:: What the exercise asks ::
Set down all of the data again, character for character.

Data extracted from a collection:
************

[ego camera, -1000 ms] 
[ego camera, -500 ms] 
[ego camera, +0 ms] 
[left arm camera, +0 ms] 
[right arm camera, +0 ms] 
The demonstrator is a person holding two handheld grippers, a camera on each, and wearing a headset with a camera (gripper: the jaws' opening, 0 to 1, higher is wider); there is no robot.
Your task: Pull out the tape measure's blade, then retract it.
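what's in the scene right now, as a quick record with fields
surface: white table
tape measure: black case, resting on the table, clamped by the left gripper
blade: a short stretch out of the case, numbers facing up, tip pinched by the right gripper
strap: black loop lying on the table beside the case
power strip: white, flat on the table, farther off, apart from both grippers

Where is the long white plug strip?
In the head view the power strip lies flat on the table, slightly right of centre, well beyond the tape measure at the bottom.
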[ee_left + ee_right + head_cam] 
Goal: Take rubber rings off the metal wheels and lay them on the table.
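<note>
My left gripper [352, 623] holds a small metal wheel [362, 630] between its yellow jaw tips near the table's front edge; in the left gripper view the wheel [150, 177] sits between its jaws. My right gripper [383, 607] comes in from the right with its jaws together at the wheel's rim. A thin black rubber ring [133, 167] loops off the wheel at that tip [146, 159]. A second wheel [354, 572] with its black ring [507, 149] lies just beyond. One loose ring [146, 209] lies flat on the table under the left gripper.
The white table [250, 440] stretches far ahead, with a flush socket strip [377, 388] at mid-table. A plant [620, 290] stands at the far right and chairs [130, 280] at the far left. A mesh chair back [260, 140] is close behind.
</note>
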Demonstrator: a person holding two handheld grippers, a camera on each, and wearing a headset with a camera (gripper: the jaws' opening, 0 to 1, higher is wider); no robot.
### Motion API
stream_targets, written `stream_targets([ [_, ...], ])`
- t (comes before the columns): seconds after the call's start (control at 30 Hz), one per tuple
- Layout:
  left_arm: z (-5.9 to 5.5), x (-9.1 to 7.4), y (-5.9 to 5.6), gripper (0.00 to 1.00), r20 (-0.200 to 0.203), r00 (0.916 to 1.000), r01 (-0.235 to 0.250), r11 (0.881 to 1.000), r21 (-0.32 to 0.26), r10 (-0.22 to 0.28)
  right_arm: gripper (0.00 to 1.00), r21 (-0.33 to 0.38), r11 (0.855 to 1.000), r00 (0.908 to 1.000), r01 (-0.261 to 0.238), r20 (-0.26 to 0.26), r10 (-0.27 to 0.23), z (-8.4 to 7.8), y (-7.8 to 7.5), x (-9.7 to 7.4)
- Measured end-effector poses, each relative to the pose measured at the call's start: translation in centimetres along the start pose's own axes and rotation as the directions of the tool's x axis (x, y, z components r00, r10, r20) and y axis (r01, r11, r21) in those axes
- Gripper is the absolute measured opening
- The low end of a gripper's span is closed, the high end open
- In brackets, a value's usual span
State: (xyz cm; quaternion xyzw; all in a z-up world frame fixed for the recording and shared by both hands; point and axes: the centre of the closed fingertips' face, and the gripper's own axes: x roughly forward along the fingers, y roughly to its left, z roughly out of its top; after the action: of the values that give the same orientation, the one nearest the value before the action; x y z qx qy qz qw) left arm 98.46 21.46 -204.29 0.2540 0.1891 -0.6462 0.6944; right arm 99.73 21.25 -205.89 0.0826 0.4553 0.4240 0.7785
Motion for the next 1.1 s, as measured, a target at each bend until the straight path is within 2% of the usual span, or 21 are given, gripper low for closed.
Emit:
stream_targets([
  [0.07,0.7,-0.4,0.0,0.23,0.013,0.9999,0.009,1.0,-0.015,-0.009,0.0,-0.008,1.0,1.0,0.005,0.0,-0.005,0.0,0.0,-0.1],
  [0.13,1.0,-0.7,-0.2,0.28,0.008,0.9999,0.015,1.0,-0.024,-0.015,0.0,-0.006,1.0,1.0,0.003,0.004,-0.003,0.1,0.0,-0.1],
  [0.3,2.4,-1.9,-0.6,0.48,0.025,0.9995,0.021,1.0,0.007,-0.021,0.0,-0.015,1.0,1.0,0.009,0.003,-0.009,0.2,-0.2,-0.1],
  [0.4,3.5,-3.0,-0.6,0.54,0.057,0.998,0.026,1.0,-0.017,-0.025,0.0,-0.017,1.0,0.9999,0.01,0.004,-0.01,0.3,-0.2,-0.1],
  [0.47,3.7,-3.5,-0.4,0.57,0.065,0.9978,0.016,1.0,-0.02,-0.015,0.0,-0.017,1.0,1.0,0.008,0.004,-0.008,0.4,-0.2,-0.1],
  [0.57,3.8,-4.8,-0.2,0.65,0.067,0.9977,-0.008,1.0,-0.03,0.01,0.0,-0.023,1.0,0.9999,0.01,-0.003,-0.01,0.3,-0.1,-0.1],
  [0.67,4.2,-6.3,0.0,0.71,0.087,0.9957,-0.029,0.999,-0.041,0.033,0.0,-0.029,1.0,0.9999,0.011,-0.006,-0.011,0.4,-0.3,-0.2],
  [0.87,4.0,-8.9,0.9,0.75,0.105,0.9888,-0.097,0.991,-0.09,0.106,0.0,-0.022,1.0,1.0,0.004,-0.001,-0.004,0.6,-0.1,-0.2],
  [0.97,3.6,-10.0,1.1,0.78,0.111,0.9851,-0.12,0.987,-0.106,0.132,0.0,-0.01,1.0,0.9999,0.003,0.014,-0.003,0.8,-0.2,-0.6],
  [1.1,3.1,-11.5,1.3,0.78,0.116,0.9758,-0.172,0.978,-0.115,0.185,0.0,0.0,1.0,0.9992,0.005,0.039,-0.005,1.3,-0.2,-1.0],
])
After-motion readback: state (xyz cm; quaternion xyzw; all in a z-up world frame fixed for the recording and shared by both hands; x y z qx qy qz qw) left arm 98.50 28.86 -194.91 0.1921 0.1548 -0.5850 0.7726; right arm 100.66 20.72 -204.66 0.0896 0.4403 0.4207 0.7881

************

:: Written solution ::
[ego camera, -1000 ms] 
[ego camera, -500 ms] 
[ego camera, +0 ms] 
[left arm camera, +0 ms] 
[right arm camera, +0 ms] 
The demonstrator is a person holding two handheld grippers, a camera on each, and wearing a headset with a camera (gripper: the jaws' opening, 0 to 1, higher is wider); there is no robot.
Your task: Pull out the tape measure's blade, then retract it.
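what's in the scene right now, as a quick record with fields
surface: white table
tape measure: black case, resting on the table, clamped by the left gripper
blade: a short stretch out of the case, numbers facing up, tip pinched by the right gripper
strap: black loop lying on the table beside the case
power strip: white, flat on the table, farther off, apart from both grippers

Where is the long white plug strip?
In the head view the power strip lies flat on the table, slightly right of centre, well beyond the tape measure at the bottom.
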[ee_left + ee_right + head_cam] 
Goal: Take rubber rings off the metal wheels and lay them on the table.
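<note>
My left gripper [352, 623] holds a small metal wheel [362, 630] between its yellow jaw tips near the table's front edge; in the left gripper view the wheel [150, 177] sits between its jaws. My right gripper [383, 607] comes in from the right with its jaws together at the wheel's rim. A thin black rubber ring [133, 167] loops off the wheel at that tip [146, 159]. A second wheel [354, 572] with its black ring [507, 149] lies just beyond. One loose ring [146, 209] lies flat on the table under the left gripper.
The white table [250, 440] stretches far ahead, with a flush socket strip [377, 388] at mid-table. A plant [620, 290] stands at the far right and chairs [130, 280] at the far left. A mesh chair back [260, 140] is close behind.
</note>
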Demonstrator: a person holding two handheld grippers, a camera on each, and wearing a headset with a camera (gripper: the jaws' opening, 0 to 1, higher is wider); no robot.
### Motion API
stream_targets, written `stream_targets([ [_, ...], ])`
- t (comes before the columns): seconds after the call's start (control at 30 Hz), one per tuple
- Layout:
  left_arm: z (-5.9 to 5.5), x (-9.1 to 7.4), y (-5.9 to 5.6), gripper (0.00 to 1.00), r20 (-0.200 to 0.203), r00 (0.916 to 1.000), r01 (-0.235 to 0.250), r11 (0.881 to 1.000), r21 (-0.32 to 0.26), r10 (-0.22 to 0.28)
  right_arm: gripper (0.00 to 1.00), r21 (-0.33 to 0.38), r11 (0.855 to 1.000), r00 (0.908 to 1.000), r01 (-0.261 to 0.238), r20 (-0.26 to 0.26), r10 (-0.27 to 0.23), z (-8.4 to 7.8), y (-7.8 to 7.5), x (-9.7 to 7.4)
- Measured end-effector poses, each relative to the pose measured at the call's start: translation in centimetres along the start pose's own axes and rotation as the directions of the tool's x axis (x, y, z components r00, r10, r20) and y axis (r01, r11, r21) in those axes
- Gripper is the absolute measured opening
- The low end of a gripper's span is closed, the high end open
- In brackets, a value's usual span
State: (xyz cm; quaternion xyzw; all in a z-up world frame fixed for the recording and shared by both hands; point and axes: the centre of the closed fingertips' face, and the gripper's own axes: x roughly forward along the fingers, y roughly to its left, z roughly out of its top; after the action: of the values that give the same orientation, the one nearest the value before the action; x y z qx qy qz qw) left arm 98.46 21.46 -204.29 0.2540 0.1891 -0.6462 0.6944; right arm 99.73 21.25 -205.89 0.0826 0.4553 0.4240 0.7785
Motion for the next 1.1 s, as measured, a target at each bend until the straight path is within 2% of the usual span, or 21 are given, gripper low for closed.
Emit:
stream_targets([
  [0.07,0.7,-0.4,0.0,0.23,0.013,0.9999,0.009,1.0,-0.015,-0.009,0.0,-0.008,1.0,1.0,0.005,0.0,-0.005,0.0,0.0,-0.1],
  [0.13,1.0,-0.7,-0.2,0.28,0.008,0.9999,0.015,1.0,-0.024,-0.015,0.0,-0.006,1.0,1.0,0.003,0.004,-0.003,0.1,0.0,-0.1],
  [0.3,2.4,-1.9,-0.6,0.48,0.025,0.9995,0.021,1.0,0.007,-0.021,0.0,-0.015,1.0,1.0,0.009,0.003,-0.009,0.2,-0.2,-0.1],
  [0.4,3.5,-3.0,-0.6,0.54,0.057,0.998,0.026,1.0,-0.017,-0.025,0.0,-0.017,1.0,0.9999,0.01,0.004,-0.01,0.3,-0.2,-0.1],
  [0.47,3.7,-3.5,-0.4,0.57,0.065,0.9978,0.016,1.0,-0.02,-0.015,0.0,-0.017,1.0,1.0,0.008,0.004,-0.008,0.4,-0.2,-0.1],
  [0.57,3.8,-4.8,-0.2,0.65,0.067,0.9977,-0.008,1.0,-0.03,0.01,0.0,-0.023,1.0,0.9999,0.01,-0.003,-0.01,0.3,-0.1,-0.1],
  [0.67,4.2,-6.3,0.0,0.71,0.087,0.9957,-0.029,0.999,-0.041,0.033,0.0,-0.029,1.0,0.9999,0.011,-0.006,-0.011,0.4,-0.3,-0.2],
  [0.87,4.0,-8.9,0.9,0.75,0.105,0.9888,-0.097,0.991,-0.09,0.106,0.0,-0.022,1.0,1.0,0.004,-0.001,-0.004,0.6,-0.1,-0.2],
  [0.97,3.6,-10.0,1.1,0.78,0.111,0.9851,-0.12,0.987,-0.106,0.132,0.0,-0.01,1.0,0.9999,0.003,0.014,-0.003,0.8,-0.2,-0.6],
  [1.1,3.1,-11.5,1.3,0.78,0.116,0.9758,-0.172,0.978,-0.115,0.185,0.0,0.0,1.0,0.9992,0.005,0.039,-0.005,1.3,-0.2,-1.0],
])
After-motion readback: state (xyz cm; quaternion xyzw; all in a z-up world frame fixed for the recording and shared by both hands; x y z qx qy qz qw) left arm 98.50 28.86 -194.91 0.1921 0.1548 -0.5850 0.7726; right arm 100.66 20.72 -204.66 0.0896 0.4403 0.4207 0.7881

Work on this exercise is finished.